#### Directions:
Every line from the one with "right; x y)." up to and including the one with "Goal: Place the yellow" is to be output exactly as it appears below; pictures are not.

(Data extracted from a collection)

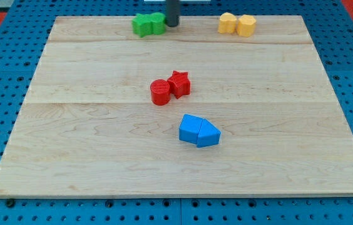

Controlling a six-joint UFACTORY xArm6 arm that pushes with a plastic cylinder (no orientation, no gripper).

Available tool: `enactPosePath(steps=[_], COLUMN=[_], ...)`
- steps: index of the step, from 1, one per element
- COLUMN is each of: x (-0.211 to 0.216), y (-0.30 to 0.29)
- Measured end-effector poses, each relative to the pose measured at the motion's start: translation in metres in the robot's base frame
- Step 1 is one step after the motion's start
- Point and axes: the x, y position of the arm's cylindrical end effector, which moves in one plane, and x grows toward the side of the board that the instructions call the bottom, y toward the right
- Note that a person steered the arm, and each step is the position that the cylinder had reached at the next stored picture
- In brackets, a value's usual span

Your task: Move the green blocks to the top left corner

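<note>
Two green blocks sit together at the view's top edge of the wooden board, left of centre: a star-like green block [143, 24] and a rounder green block [157, 23] touching its right side. My tip [172, 25] is at the lower end of the dark rod, right against the right side of the rounder green block. The board's top left corner [61, 22] lies well to the left of the green blocks.
Two yellow blocks [237, 24] sit together at the top right. A red cylinder [160, 92] and a red star [179, 83] touch near the centre. Two blue blocks [199, 131] lie below them. Blue pegboard [1, 75] surrounds the board.
</note>
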Motion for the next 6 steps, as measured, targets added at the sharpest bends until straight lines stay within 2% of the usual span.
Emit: enactPosePath(steps=[1, 3, 4, 5, 6], x=[-0.005, -0.015, -0.015, 0.007, 0.034], y=[-0.052, -0.055, -0.082, -0.121, -0.125])
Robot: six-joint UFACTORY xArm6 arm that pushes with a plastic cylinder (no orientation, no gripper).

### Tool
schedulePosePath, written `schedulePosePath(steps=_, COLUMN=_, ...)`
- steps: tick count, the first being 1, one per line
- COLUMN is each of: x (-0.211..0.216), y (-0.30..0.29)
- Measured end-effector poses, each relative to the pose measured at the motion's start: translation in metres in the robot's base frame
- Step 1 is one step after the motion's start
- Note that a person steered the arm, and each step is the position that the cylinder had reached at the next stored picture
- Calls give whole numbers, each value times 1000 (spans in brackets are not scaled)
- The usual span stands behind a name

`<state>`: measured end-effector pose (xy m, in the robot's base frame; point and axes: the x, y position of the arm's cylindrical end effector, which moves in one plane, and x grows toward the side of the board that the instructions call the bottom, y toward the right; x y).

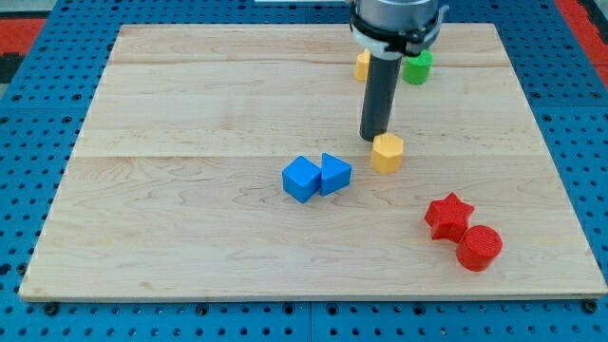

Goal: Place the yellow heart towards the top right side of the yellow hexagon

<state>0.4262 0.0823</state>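
A yellow hexagon (387, 153) lies right of the board's middle. My tip (373, 139) stands at its upper left edge, touching it or nearly so. A second yellow block (362, 65), apparently the yellow heart, lies near the view's top and is mostly hidden behind the rod, so I cannot confirm its shape. It is well above the hexagon and slightly to its left.
A green block (416, 67) sits just right of the hidden yellow block. A blue cube (301, 179) and a blue triangular block (335, 174) touch left of the hexagon. A red star (448, 216) and red cylinder (479, 248) lie at the bottom right of the wooden board (190, 114).
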Motion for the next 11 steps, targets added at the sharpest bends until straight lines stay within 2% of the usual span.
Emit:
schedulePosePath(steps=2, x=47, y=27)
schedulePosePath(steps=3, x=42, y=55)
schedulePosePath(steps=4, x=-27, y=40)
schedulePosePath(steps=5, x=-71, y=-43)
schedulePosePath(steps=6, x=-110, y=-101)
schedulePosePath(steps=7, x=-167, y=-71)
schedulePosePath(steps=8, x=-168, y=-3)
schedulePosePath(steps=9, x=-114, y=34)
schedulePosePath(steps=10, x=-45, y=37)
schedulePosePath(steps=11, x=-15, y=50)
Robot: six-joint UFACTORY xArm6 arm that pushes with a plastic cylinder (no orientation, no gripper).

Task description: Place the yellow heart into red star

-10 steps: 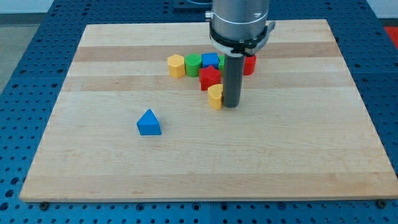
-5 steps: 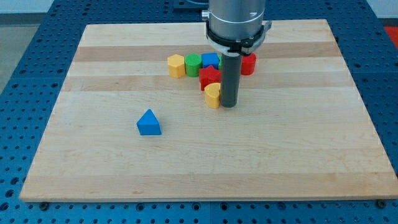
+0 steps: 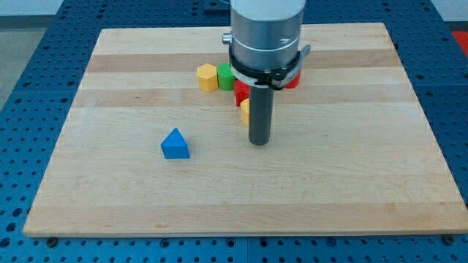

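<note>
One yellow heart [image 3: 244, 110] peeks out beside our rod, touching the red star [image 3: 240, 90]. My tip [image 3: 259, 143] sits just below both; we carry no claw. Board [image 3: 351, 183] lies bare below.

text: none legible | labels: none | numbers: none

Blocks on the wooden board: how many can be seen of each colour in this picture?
Yellow: 2, a hexagon-like block and the yellow heart, mostly behind the rod.
Red: 2, the red star, partly hidden, and another red block.
Green: 1, green block.
Blue: 1, blue triangle.
Total: 6 visible; the arm may hide more. My tip rests below the heart.
</note>
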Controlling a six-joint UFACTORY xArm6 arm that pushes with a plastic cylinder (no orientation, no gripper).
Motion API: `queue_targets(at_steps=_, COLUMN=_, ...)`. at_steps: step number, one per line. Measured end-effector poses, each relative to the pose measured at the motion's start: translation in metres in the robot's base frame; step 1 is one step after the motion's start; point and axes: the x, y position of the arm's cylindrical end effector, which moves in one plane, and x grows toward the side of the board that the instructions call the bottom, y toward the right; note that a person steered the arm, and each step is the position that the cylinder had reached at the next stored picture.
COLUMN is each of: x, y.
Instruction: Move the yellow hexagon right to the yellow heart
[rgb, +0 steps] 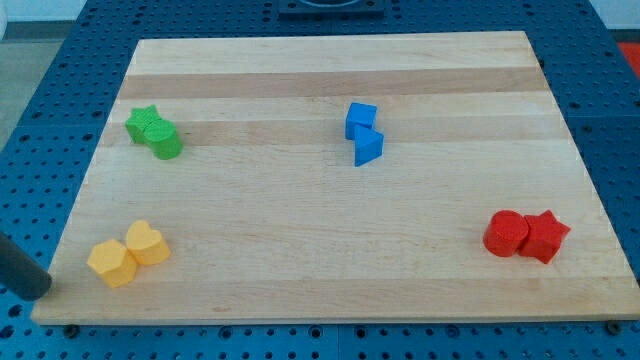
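The yellow hexagon (110, 263) lies near the view's bottom left corner of the wooden board (330, 220). The yellow heart (147, 243) sits just up and to the right of it, touching it. My tip (40, 288) is at the board's bottom left edge, left of the hexagon and a short gap away from it. The dark rod enters from the view's left edge.
A green star (141, 122) and a green cylinder (164, 141) touch at the upper left. A blue cube (361, 119) and a blue triangular block (369, 148) sit at the upper middle. A red cylinder (506, 233) and a red star (546, 237) touch at the lower right.
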Motion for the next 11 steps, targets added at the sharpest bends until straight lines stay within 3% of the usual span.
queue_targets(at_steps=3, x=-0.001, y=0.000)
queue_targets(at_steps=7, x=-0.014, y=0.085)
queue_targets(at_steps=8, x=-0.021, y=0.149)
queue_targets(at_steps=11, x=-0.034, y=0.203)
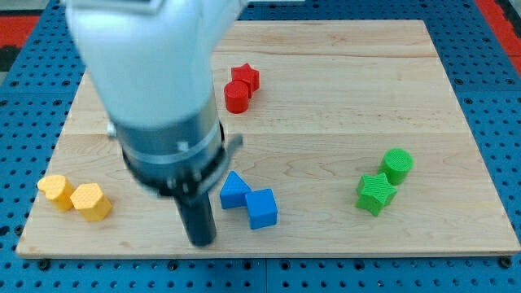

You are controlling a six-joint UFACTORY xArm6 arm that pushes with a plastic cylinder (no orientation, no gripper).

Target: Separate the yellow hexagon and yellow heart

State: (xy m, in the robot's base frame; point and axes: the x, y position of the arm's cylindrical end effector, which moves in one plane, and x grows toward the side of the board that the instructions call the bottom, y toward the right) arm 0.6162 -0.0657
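Note:
The yellow heart (55,191) and the yellow hexagon (90,201) lie side by side and touching near the board's lower left corner, the heart at the view's left. My tip (201,242) is down near the board's bottom edge, well to the right of the hexagon and just left of the blue blocks. The arm's grey body hides the board above the tip.
A blue triangle (234,190) and a blue cube (261,208) sit just right of the tip. A red star (245,77) and a red cylinder (237,96) lie at the upper middle. A green cylinder (397,165) and a green star (376,193) lie at the right.

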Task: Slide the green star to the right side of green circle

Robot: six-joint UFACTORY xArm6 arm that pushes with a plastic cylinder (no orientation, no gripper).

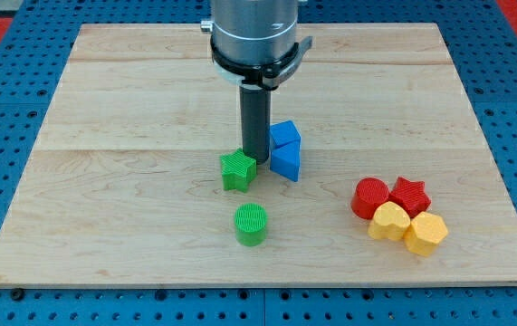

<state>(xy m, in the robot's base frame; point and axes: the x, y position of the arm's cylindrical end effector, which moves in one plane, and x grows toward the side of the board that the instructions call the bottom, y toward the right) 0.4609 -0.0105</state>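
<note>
The green star [238, 169] lies near the middle of the wooden board [131, 136]. The green circle [251, 224] stands just below it, slightly to the view's right, with a small gap between them. My tip [256, 159] is at the star's upper right edge, touching or nearly touching it, between the star and two blue blocks.
Two blue blocks [285, 150] sit stacked close together right of my tip. At the view's lower right is a cluster: a red circle [369, 197], a red star [409, 195], a yellow heart [389, 221] and a yellow hexagon [426, 234].
</note>
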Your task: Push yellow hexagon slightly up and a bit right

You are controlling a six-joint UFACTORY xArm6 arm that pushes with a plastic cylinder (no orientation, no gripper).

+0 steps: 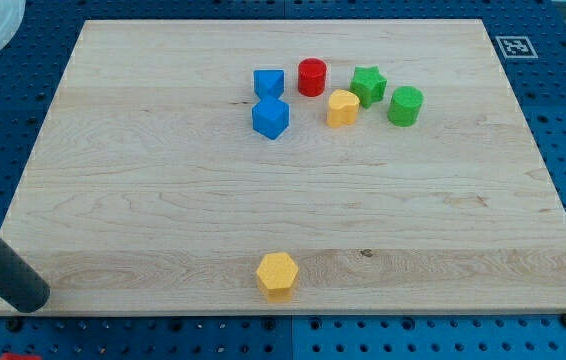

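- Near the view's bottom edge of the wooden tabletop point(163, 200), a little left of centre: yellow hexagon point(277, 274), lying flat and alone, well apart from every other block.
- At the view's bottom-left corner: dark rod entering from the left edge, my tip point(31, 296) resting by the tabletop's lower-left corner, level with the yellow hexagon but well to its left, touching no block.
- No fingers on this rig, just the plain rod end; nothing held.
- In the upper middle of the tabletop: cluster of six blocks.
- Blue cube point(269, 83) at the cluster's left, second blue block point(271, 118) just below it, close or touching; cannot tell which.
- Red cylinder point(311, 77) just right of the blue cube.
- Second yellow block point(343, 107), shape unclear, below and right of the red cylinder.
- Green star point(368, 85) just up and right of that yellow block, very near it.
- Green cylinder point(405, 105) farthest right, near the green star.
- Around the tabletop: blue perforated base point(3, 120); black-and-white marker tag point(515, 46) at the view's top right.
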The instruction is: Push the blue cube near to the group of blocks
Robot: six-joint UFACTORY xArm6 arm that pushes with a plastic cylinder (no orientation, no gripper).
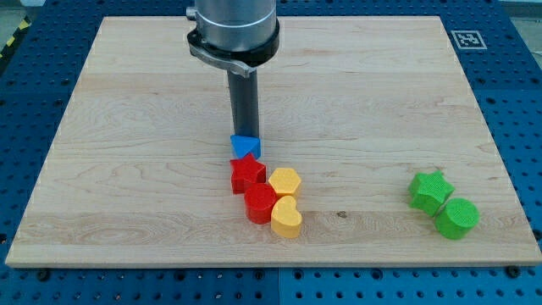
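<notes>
A small blue block (245,146), partly hidden by the rod so its shape is unclear, sits near the board's middle. It touches the top of a group of blocks below it: a red block (246,175), a second red block (261,203), a yellow block (285,181) and a yellow heart (286,218). My tip (246,137) stands right behind the blue block, at its upper edge, touching it.
A green star (430,190) and a green cylinder (457,218) sit together at the lower right of the wooden board (127,127). A marker tag (466,39) is at the board's top right corner.
</notes>
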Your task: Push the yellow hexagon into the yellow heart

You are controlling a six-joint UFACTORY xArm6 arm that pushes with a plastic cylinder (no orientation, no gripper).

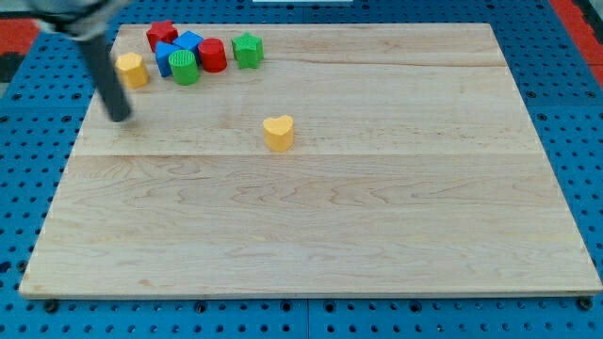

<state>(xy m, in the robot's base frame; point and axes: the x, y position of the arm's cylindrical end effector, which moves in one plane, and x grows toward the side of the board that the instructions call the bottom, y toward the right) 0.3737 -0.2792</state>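
Observation:
The yellow hexagon lies near the view's top left of the wooden board. The yellow heart stands alone near the board's middle, to the right of and below the hexagon. My tip rests on the board just below and slightly left of the yellow hexagon, with a small gap between them. The rod slants up to the view's top left corner.
A cluster sits right of the hexagon at the top: a red block, a blue block, a green cylinder, a red cylinder and a green star-like block. A blue pegboard surrounds the board.

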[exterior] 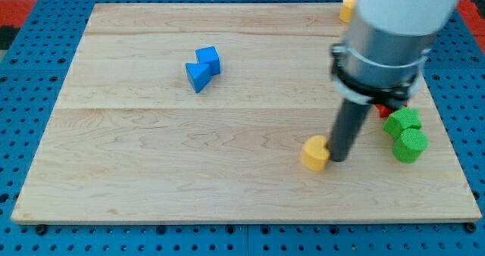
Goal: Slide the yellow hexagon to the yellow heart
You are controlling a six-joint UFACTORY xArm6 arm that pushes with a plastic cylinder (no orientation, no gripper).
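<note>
A yellow block (314,153), whose shape I cannot make out for sure, lies on the wooden board right of centre toward the view's bottom. My tip (338,159) stands right against its right side. A second yellow block (348,8) sits at the board's top edge, partly hidden behind the arm; its shape cannot be told either.
A blue cube (208,60) and a blue triangular block (198,76) touch each other left of centre. Two green blocks (402,122) (410,145) lie near the right edge, with a red block (384,109) mostly hidden behind the arm. The wooden board (151,173) rests on a blue pegboard.
</note>
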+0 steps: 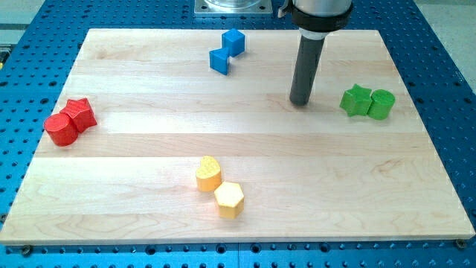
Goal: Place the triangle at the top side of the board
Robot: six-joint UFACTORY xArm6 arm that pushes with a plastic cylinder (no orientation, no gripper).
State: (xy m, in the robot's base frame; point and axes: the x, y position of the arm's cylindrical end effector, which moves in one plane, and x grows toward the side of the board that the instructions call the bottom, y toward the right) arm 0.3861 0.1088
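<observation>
Nearest the view's bottom: yellow hexagon and yellow heart, touching, a little left of centre on the board

Mid-depth, view's left edge: red cylinder against red star. View's right: green star against green cylinder

My tip stands on the board just left of the green star, apart from it. It is a plain rod: nothing to spread or pinch, and it is touching no block

Farthest, near the top edge: blue cube touching a lower blue block

Task's thing: no block reads plainly as a triangle. Judgement: the lower blue block, whose shape I cannot make out, is the only candidate. It sits near the top edge, left of centre, well left of my tip

Handling (judged): small, light, rigid, likely to slide easily on smooth wood. There is no hold to take, only a push. Contact should be square on its near face, since an off-centre push would likely spin it

Room: the board between tip and blue pair is open, and so is the wide centre. Little margin is left between the pair and the top edge, so overshoot off the board is the risk. The cube touches the candidate and would likely be carried along
</observation>
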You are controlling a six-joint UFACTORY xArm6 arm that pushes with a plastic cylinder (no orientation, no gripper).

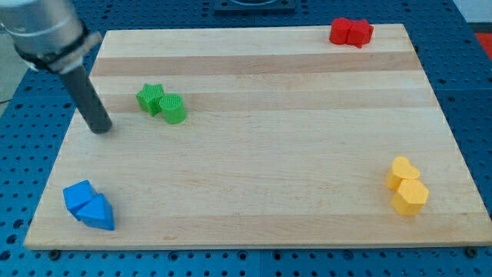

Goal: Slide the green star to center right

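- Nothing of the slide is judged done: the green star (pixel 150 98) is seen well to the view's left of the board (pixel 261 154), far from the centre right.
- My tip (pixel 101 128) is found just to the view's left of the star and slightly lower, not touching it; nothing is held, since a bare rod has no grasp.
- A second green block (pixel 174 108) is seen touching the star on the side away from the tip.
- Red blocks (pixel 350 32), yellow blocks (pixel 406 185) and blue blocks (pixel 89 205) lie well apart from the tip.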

#### Written answer:
`<state>`: measured end-effector pose (xy m, in the robot's base frame; point and axes: the x, y position of the arm's cylindrical end effector, which moves in one plane, and x grows toward the side of the board that the instructions call the bottom, y toward the right; x y).


Goal: Place the yellow heart towards the top right side of the yellow hexagon

There's nothing left to add to the output.